The mathematical theory of probability views the sample space simply as an abstract set of elements, and from a strictly mathematical point of view, the idea of doing an experiment and getting an outcome is a distraction. For visualizing the correspondence between the theory and applications, however, it is better to view the abstract set of elements as the set of possible outcomes of an idealized experiment in which, when the idealized experiment is performed, one and only one of those outcomes occurs. The two views are mathematically identical, but it will be helpful to refer to the first view as a probability model and the second as an idealized experiment. In applied probability texts and technical articles, these idealized experiments, rather than real-world situations are often the primary topic of discussion.³

Assigning probabilities for finite sample spaces

The word probability is widely used in everyday language, and most of us attach various intuitive meanings⁴ to the word. For example, everyone would agree that something virtually impossible should be assigned a probability close to 0 and something virtually certain should be assigned a probability close to 1. For these special cases, this provides a good rationale for choosing probabilities. The relationship between virtually and close to are unclear at the moment, but if there is some implied limiting process, we would all agree that, in the limit, certainty and impossibility correspond to probabilities 1 and 0 respectively.

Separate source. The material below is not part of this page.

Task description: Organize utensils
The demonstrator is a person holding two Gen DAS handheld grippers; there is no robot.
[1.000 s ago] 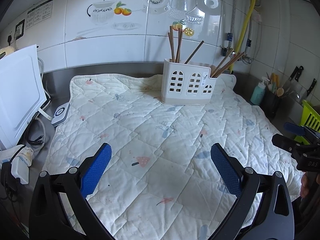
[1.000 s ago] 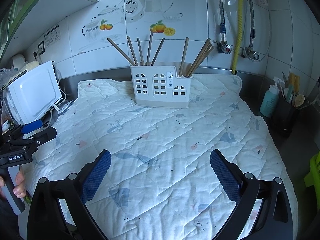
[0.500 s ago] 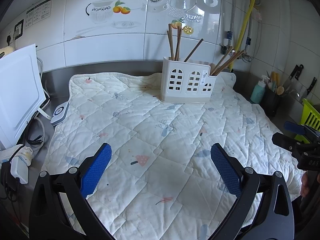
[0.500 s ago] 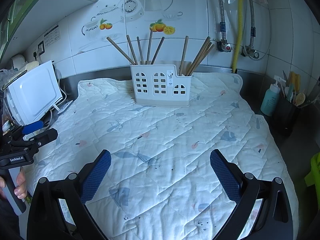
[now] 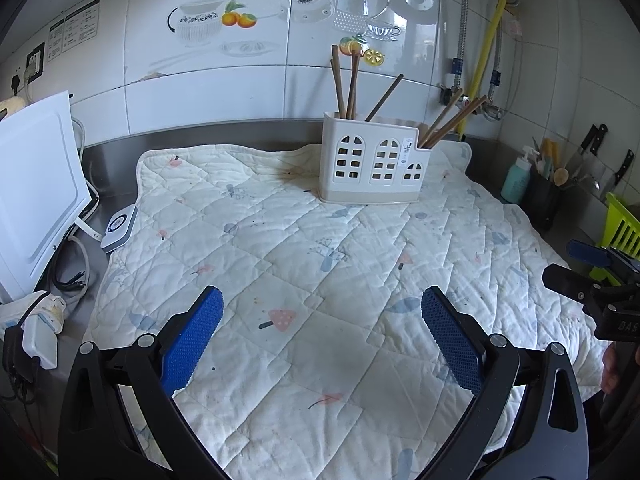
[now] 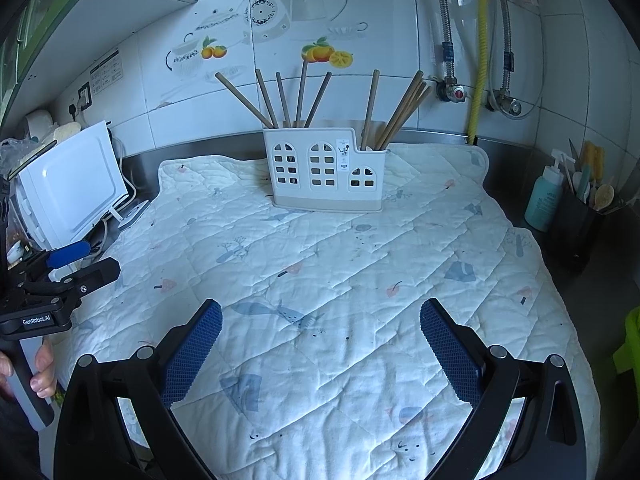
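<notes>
A white utensil holder (image 5: 374,162) (image 6: 326,172) with window cut-outs stands at the back of a quilted mat (image 5: 320,264) (image 6: 340,280). Several brown chopsticks (image 5: 344,80) (image 6: 280,98) lean in its taller left section, and several more (image 5: 454,120) (image 6: 400,110) fan out of the lower right section. My left gripper (image 5: 322,312) is open over the mat's near part, with nothing between its blue pads. My right gripper (image 6: 321,316) hangs open and holds nothing either. Each gripper shows at the edge of the other's view, held by a hand: right gripper (image 5: 592,276), left gripper (image 6: 76,264).
A white appliance (image 5: 36,192) (image 6: 72,188) with cables and plugs sits left of the mat. On the right stand a teal bottle (image 6: 544,196), a dark pot of tools (image 6: 578,220), knives (image 5: 596,144) and a green rack (image 5: 622,226). Pipes and a yellow hose (image 6: 480,52) run up the tiled wall.
Both views have crept slightly; the holder sits marginally lower and closer in the frames. Both grippers stay open and empty. Nothing on the mat has moved.
</notes>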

Between virtual impossibility and certainty, if one outcome appears to be closer to certainty than another, its probability should be correspondingly greater. This intuitive notion is imprecise and highly subjective; it provides little rationale for choosing numerical probabilities for different outcomes, and, even worse, little rationale justifying that probability models bear any precise relation to real-world situations.

Symmetry can often provide a better rationale for choosing probabilities. For example, the symmetry between \(H\) and \(T\) for a coin, or the symmetry between the the six faces of a die, motivates assigning equal probabilities, \(1 / 2\) each for \(H\) and \(T\) and \(1 / 6\) each for the six faces of a die. This is reasonable and extremely useful, but there is no completely convincing reason for choosing probabilities based on symmetry.

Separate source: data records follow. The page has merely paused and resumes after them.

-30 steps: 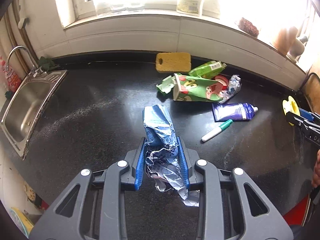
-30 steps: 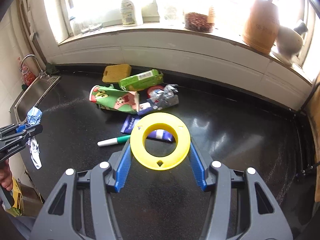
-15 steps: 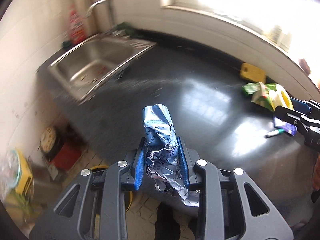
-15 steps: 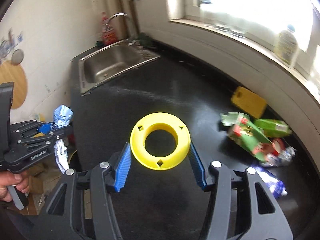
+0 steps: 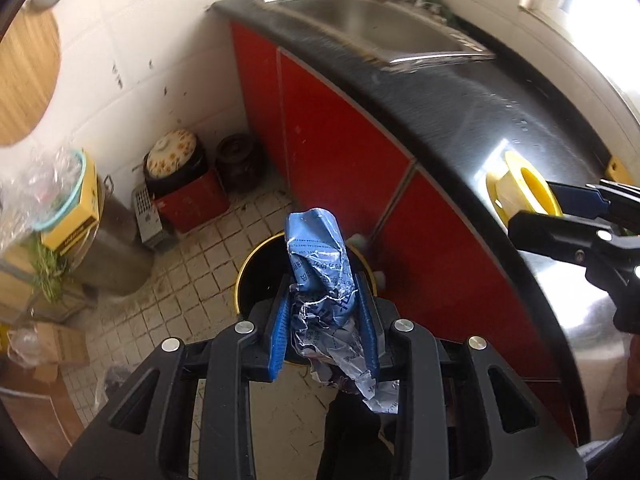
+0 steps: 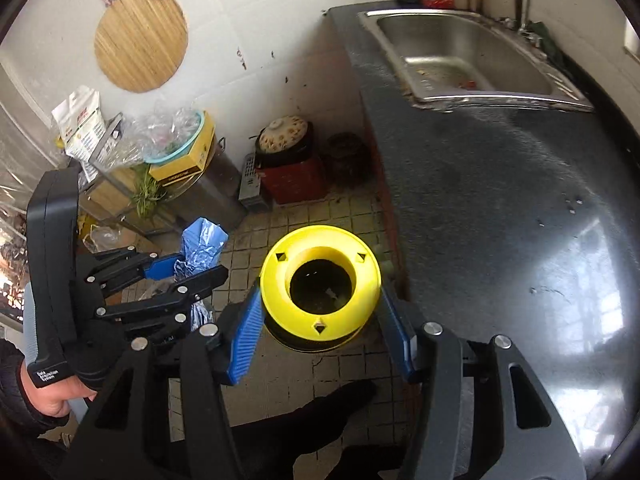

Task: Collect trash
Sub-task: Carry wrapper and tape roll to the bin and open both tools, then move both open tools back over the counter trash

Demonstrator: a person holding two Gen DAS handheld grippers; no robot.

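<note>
My left gripper (image 5: pixel 323 312) is shut on a crumpled blue and silver wrapper (image 5: pixel 320 256) and holds it over a black, yellow-rimmed trash bin (image 5: pixel 260 276) on the tiled floor. My right gripper (image 6: pixel 320 316) is shut on a yellow plastic spool (image 6: pixel 320 280), held above the same bin, whose dark inside shows through the spool's hole. The right gripper with the spool also shows at the right of the left wrist view (image 5: pixel 524 188). The left gripper with the wrapper shows at the left of the right wrist view (image 6: pixel 200 244).
The black countertop (image 6: pixel 500 200) with its steel sink (image 6: pixel 460 56) and red cabinet fronts (image 5: pixel 340 140) runs along the right. Pots on a red box (image 6: pixel 288 152), a metal drum (image 5: pixel 116 236), boxes and bags stand by the tiled wall at the left.
Both grippers have swung left, away from the countertop litter, and now point down at the floor bin. Each still holds its item.
</note>
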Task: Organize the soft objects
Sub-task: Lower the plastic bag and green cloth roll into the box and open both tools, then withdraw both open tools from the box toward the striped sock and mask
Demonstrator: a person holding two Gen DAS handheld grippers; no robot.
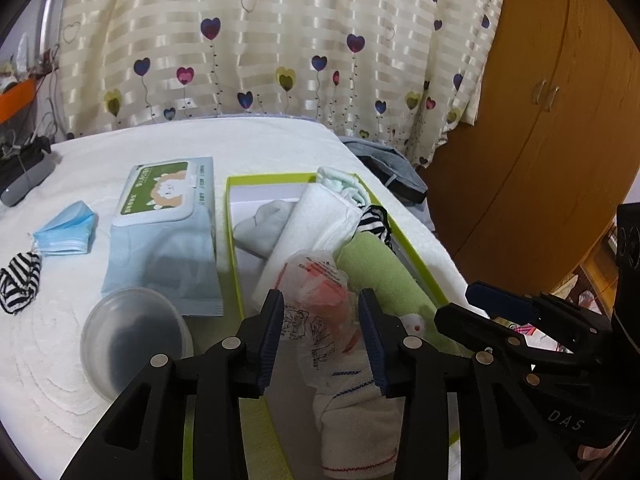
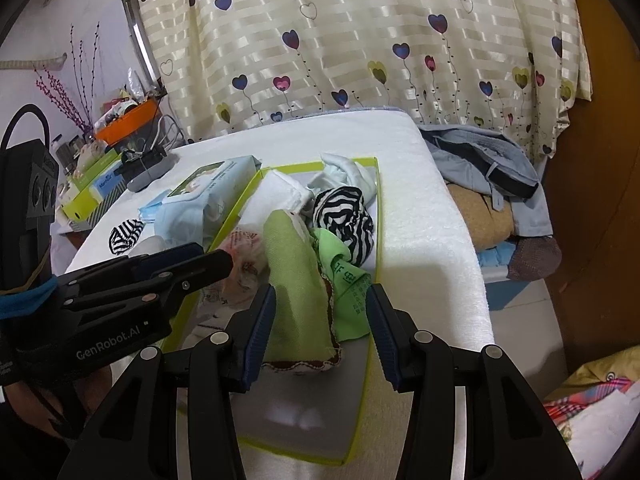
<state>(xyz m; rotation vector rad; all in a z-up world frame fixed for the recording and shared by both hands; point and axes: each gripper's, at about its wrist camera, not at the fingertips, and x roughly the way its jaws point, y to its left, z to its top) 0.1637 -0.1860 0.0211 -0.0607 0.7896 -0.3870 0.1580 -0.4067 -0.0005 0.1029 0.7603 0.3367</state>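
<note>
A lime-rimmed shallow box (image 1: 231, 216) (image 2: 370, 264) lies on the white towel. It holds a green cloth roll (image 1: 380, 276) (image 2: 296, 280), a white folded towel (image 1: 316, 220), a grey sock (image 1: 260, 224), a striped sock (image 2: 346, 220) and a crinkled plastic packet (image 1: 320, 292). My left gripper (image 1: 322, 340) is open above the packet and a white sock (image 1: 356, 420). My right gripper (image 2: 320, 332) is open around the near end of the green roll. Another striped sock (image 1: 18, 280) and a blue face mask (image 1: 66, 232) lie outside the box.
A wet-wipes pack (image 1: 164, 232) and a clear plastic bowl (image 1: 132, 340) sit left of the box. A heart-patterned curtain hangs behind. A wooden wardrobe (image 1: 540, 120) stands right. Clothes pile (image 2: 488, 172) beside the bed. A cluttered shelf (image 2: 100, 140) stands far left.
</note>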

Another approach is to perform the experiment many times and choose the probability of each outcome as the relative frequency of that outcome (i.e., the number of occurrences of that outcome divided by the total number of trials). Experience shows that the relative frequency of an outcome often approaches a limiting value with an increasing number of trials. Associating the probability of an outcome with that limiting relative frequency is certainly close to our intuition and also appears to provide a testable criterion between model and real world. This criterion is discussed in Sections 1.6.1 and 1.6.2 and provides a very concrete way to use probabilities, since it suggests that the randomness in a single trial tends to disappear in the aggregate of many trials. Other approaches to choosing probability models will be discussed later.

Reference

¹It would be appealing to show how probability theory evolved from real-world random situations, but probability theory, like most mathematical theories, has evolved from complex interactions between theoretical developments and initially over-simplified models of real situations. The successes and flaws of such models lead to refinements of the models and the theory, which in turn suggest applications to totally different fields.

²A number of mathematical issues arise with infinite sample spaces, as discussed in the following section.

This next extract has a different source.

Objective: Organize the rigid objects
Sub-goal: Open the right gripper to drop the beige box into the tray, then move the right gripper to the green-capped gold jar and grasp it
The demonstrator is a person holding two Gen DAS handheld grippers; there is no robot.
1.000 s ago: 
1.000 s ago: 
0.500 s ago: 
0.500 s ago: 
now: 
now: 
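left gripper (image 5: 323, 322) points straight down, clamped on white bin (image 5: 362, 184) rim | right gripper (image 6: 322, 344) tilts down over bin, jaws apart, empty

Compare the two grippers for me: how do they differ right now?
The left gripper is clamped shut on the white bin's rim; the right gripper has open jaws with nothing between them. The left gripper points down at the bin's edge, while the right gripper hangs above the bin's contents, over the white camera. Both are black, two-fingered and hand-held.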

³This is not intended as criticism, since we will see that there are good reasons to concentrate initially on such idealized experiments. However, readers should always be aware that modeling errors are the major cause of misleading results in applications of probability, and thus modeling must be seriously considered before using the results.

⁴It is popular to try to define probability by likelihood, but this is unhelpful since the words are essentially synonyms.